Trade for Growth and Poverty Reduction: How Aid for Trade Can Help explains how Aid for Trade can foster economic growth and reduce poverty, and why it is an important instrument for a development strategy that actively supports poverty alleviation. Unlocking this potential requires carefully designed and sequenced trade reforms. While developing countries have many trade-related needs, but financial resources and political capital for reforms are limited, it is an important priority to tackle the most binding constraints to trade expansion. This report describes the diagnostic tools available, evaluates their strengths and weaknesses, and suggests a dynamic framework to guide the sequencing of reform and donor support.


Constraints on Expanding Trade

This chapter describes the diagnostic tools and methods that can be used to pinpoint the trade-related needs and constraints preventing developing countries from expanding trade.
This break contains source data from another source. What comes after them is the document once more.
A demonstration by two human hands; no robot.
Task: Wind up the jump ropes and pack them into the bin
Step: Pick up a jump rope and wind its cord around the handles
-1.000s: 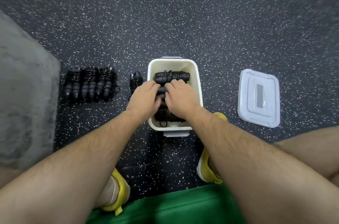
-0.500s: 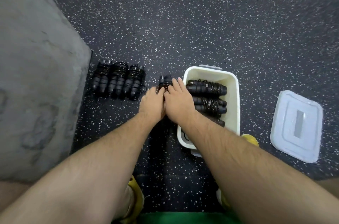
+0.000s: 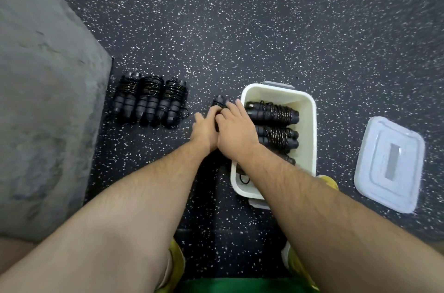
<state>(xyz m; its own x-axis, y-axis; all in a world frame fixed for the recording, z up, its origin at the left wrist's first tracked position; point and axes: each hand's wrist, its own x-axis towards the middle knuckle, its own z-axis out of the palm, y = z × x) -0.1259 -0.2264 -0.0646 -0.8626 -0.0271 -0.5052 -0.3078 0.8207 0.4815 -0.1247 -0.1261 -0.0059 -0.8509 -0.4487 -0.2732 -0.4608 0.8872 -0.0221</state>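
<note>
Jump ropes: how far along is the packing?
Done: at least three packed ropes lie in the bin. In hand: left hand and right hand grip a loose bundle beside it. To do: three floor bundles wait; lid off.

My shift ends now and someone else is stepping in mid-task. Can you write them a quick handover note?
Right hand grips a wound rope on the floor just left of the bin. Left hand touches the same rope, its fingers partly hidden.
Done: at least three packed ropes lie in the bin.
Left: put this rope in, then the row of three ropes on the floor further left.
The lid lies on the floor right of the bin.
</note>
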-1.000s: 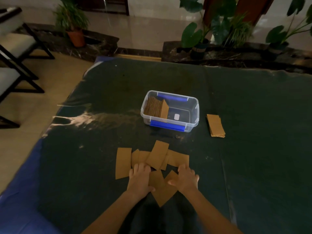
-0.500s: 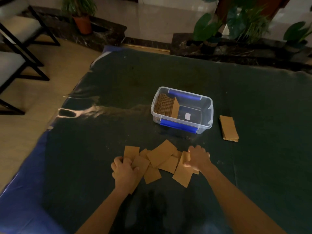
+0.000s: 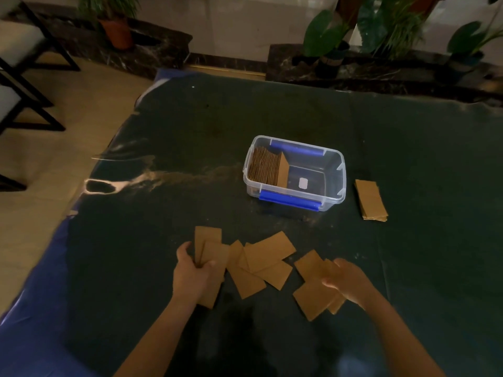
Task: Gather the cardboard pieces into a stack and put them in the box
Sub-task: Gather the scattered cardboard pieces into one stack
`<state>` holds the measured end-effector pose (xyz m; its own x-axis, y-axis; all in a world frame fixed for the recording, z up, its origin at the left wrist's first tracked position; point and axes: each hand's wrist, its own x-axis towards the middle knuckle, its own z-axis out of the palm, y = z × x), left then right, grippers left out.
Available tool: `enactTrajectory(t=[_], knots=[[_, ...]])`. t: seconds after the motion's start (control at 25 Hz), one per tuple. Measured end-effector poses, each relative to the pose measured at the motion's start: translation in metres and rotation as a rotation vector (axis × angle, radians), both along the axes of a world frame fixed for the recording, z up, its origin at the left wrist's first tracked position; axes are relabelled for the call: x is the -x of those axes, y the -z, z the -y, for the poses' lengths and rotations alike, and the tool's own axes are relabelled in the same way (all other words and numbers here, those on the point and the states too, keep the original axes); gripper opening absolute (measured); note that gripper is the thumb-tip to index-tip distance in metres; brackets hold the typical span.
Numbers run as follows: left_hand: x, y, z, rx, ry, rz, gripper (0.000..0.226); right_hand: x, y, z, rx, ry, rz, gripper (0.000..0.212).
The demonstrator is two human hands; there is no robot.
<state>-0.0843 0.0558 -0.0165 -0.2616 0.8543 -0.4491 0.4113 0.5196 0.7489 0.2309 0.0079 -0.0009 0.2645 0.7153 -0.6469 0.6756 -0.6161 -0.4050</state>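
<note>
On the dark table cover [image 3: 163,240], near edge: left hand [image 3: 193,276] clenched around a few cardboard pieces [image 3: 208,244] held on edge. Centre: loose pieces [image 3: 268,254] lying flat, overlapping. Right hand [image 3: 351,281] pinching several pieces [image 3: 313,297], fingers blurred. Behind: clear box [image 3: 295,172] with pieces standing at its left end; separate stack [image 3: 371,200] just right of it.

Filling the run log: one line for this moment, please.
left hand: gripping brown cardboard pieces | right hand: on loose pieces | clear plastic box: partly filled
</note>
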Motion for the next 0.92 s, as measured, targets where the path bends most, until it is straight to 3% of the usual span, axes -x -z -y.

The list of trade-related needs is often very long. Thus, there is a need to identify the most binding constraints and prioritise reforms. The chapter suggests combining the different diagnostic tools and methods in an appropriate framework to achieve this prioritisation. Combining them can help overcome the shortcomings and limitations of each. It can also provide evidence for use in confirming the conclusions of any single approach and reduce the risks of misdiagnosis or capture by vested interests. Finally, combining them can identify the most binding constraints on which aid-for-trade interventions and reforms should focus first.